Foothills Mall was an indoor regional shopping mall located in Casas Adobes, Arizona, United States, with a Tucson postal address. Foothills Mall had capacity for over 90 stores and outlets, along with 8 restaurants and an AMC Theatres Foothills 15. As of 2023, the mall has been demolished, with plans to convert the existing mall into a mixed-use project.

==History==

Opened in 1982 as a small upscale mall, Foothills Mall originally including Goldwater's (102,939 ft.^{2}) and Levy's (103,429 ft.^{2}) as its anchors, as well as the Plitt Foothills 4 Cinemas. In 1985, Levy's became Sanger-Harris and in 1987, Foley's. In 1988, Foothills 4 Cinemas became Cineplex Odeon Foothills 7 Cinemas while Goldwater's became Dillard's in 1989. Both Dillard's and Foley's closed in 1994, as they were overlapped at nearby Tucson Mall.

By the mid-1990s, Foothills Mall was finding little support for its upscale niche and was largely vacant. The mall was re-tenanted as an ancillary/outlet oriented mall, with Barnes & Noble and Saks Fifth Avenue's Off Fifth outlet opening in the former Dillard's space. Meanwhile, a Ross Dress for Less, Linens ‘N’ Things, and Nike Factory Store moved into the former Foley's, and the Cineplex Odeon Foothills 7 Cinemas was given 8 new screens. A standalone Walmart Supercenter was also added in the mid-1990s, as well as new stores on the perimeter of the property. The Cineplex Odeon Foothills 15 Cinemas became Loews Cineplex Foothills 15 Theatres in 1998, and AMC Loews Foothills 15 Theatres in 2005. In 1999 Bourn Companies sold Foothills Mall

After nearly two decades of experiencing success with the outlet mall concept, Foothills Mall faced difficulty in 2016 retaining tenants after the opening of the Tucson Premium Outlets in nearby Marana. Within six months of the outdoor mall opening, major tenants Saks Fifth Avenue's Off Fifth outlet, Old Navy's Outlet, Hanes and Nike Factory Store closed or announced plans to close their existing Foothills Mall locations in favor of a store at Tucson Premium Outlets. Bourn Companies purchased Foothills Mall again in 2016. In 2018, Foothills Mall received a zoning change that permitted mixed use developments

In 2021, the mall walled off the section from Barnes & Noble to the food court.

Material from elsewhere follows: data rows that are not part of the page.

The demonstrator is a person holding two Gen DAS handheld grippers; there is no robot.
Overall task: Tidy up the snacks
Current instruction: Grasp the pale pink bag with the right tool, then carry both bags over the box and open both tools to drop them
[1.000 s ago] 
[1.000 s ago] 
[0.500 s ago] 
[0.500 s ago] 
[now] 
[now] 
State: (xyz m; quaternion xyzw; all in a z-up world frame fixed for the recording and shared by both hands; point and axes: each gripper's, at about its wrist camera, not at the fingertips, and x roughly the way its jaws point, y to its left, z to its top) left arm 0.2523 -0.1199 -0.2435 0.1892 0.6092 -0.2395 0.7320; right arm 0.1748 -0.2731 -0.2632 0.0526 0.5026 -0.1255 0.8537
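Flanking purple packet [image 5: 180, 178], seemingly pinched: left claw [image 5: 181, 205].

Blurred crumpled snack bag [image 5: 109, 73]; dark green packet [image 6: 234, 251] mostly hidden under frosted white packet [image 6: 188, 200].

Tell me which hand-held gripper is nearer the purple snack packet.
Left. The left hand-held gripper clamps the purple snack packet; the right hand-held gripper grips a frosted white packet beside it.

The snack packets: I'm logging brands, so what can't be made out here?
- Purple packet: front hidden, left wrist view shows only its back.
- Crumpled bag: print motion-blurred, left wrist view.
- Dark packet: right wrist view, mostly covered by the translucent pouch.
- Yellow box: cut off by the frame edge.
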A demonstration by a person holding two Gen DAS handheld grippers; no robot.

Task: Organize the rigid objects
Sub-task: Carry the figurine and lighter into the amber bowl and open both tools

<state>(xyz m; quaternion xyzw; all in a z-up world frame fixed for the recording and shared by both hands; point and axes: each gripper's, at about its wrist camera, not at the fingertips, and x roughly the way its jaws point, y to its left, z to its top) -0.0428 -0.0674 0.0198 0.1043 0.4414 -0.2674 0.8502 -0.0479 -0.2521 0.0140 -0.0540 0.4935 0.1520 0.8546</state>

As of 2023, the mall is undergoing partial demolition, with plans to convert the mall into a mixed-use project, Uptown. Tenants including Bath & Body Works, Barnes & Noble, and a 15-screen AMC Loews Theaters / IMAX Theater, alongside Applebee's, Outback Steakhouse, and other businesses on the perimeter of the mall will remain open.

Bourn Companies is calling the redeveloped land "Uptown" and revealed renderings on May 15, 2023.